Friday, December 02, 2005

Mod Function and Negative Numbers

Date: 04/28/2000 at 11:17:09
From: Anne
Subject: Using the mod() function with negative numbers

I work in IT - Technical Support. I am trying to sort out a problem
for a user who is using the MOD() function in Excel 97 as follows:

=MOD(-340,60)

He thinks it should return a value of 40, but it returns a value of
20.

It returns a value of 40 if we do the following:

=MOD(340,60)

Now I am wondering why the negative sign makes a difference. You can
see from my age that it was years ago that I had math, and I was very
good at it. But I cannot remember how negative numbers work in
division.

Can you help me?

Anne

Date: 04/28/2000 at 12:57:10
From: Doctor Peterson
Subject: Re: Using the mod() function with negative numbers

Hi, Anne.

There are different ways of thinking about remainders when you deal
with negative numbers, and he is probably confusing two of them. The
mod function is defined as the amount by which a number exceeds the
largest integer multiple of the divisor that is not greater than that
number. In this case, -340 lies between -360 and -300, so -360 is the
greatest multiple LESS than -340; we subtract 60 * -6 = -360 from -340
and get 20:

-420 -360 -300 -240 -180 -120 -60 0 60 120 180 240 300 360
--+----+----+----+----+----+----+----+----+----+----+----+----+----+--
| | | |
-360| |-340 300| |340
|=| |==|
20 40

Working with a positive number like 340, the multiple we subtract is
smaller in absolute value, giving us 40; but with negative numbers, we
subtract a number with a LARGER absolute value, so that the mod
function returns a positive value. This is not always what people
expect, but it is consistent.

If you want the remainder, ignoring the sign, you have to take the
absolute value before using the mod function.

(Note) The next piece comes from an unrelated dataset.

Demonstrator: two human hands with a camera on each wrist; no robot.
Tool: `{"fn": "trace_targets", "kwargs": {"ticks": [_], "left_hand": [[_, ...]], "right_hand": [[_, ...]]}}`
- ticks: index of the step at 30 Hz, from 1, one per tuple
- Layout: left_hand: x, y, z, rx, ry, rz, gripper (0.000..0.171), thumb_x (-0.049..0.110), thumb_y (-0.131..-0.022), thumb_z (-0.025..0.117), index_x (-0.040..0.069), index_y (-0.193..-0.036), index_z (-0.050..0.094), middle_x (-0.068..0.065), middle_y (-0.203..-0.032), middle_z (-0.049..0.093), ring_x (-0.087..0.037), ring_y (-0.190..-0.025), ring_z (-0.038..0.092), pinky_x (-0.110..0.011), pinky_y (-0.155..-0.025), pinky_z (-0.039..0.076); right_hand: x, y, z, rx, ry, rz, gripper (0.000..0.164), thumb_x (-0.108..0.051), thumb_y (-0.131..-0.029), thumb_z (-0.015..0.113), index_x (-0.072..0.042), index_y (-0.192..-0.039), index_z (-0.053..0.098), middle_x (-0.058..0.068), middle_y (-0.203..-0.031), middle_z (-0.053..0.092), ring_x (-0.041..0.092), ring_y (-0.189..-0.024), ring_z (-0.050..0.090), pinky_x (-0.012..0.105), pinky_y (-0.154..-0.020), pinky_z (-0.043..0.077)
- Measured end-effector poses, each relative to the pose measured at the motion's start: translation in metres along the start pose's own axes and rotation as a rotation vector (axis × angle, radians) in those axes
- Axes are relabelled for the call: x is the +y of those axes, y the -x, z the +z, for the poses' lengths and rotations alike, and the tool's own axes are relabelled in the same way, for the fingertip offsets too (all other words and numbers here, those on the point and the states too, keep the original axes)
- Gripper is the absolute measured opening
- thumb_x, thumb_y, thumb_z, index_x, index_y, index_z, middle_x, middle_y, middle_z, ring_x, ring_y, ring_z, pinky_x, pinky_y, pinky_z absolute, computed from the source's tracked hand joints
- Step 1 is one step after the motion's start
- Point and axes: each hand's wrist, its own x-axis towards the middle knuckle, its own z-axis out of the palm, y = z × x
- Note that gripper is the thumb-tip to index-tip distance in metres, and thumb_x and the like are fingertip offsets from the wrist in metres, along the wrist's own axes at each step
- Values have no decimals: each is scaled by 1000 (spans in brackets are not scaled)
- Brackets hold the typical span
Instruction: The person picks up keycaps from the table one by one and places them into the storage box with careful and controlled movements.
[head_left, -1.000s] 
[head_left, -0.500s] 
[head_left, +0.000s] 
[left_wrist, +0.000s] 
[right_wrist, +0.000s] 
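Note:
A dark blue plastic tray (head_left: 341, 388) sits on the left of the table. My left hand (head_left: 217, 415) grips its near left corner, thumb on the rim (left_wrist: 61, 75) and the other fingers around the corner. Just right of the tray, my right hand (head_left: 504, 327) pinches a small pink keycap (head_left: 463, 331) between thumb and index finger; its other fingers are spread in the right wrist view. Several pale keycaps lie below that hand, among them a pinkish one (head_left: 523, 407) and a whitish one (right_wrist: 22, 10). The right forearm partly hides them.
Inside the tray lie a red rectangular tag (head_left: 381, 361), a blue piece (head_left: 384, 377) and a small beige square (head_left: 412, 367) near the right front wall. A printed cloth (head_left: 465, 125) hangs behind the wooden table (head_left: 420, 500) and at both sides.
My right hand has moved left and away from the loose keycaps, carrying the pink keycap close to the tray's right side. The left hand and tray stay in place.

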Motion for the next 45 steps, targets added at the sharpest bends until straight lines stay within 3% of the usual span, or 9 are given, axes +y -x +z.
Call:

- Doctor Peterson, The Math Forum
http://mathforum.org/dr.math/

Date: 05/02/2000 at 04:58:50
From: Norwich C.C. Network Services
Subject: Re: Using the mod() function with negative numbers

Thanks very much for sorting this out. I had worked out how it was
arriving at the result, but did not know whether it was correct. We
had also tried it in Lotus 1-2-3 and the result given was -40, which
was what the user expected. Nice to have built some user confidence in
Excel.

Thanks again for your help.

Anne

Date: 05/02/2000 at 17:16:19
From: Doctor Peterson
Subject: Re: Using the mod() function with negative numbers

Hi, Anne.

It occurs to me that I don't quite want to leave you trusting Excel
too much. A comment I had considered making before was that a program
may often use its own definitions for functions like this, and
apparently Lotus proves my point that "mod" can be taken in different
ways. You should always go by the manual, not by what a mathematician
says.

Excel has its own share of mathematical foibles; here's a copy of an
answer I gave to someone who asked about its handling of -a^b:

===========================================================

The proper rule is that negation has the same precedence as
multiplication and division. After all, negation means multiplication
by -1. So -a^b should be taken as -(a^b).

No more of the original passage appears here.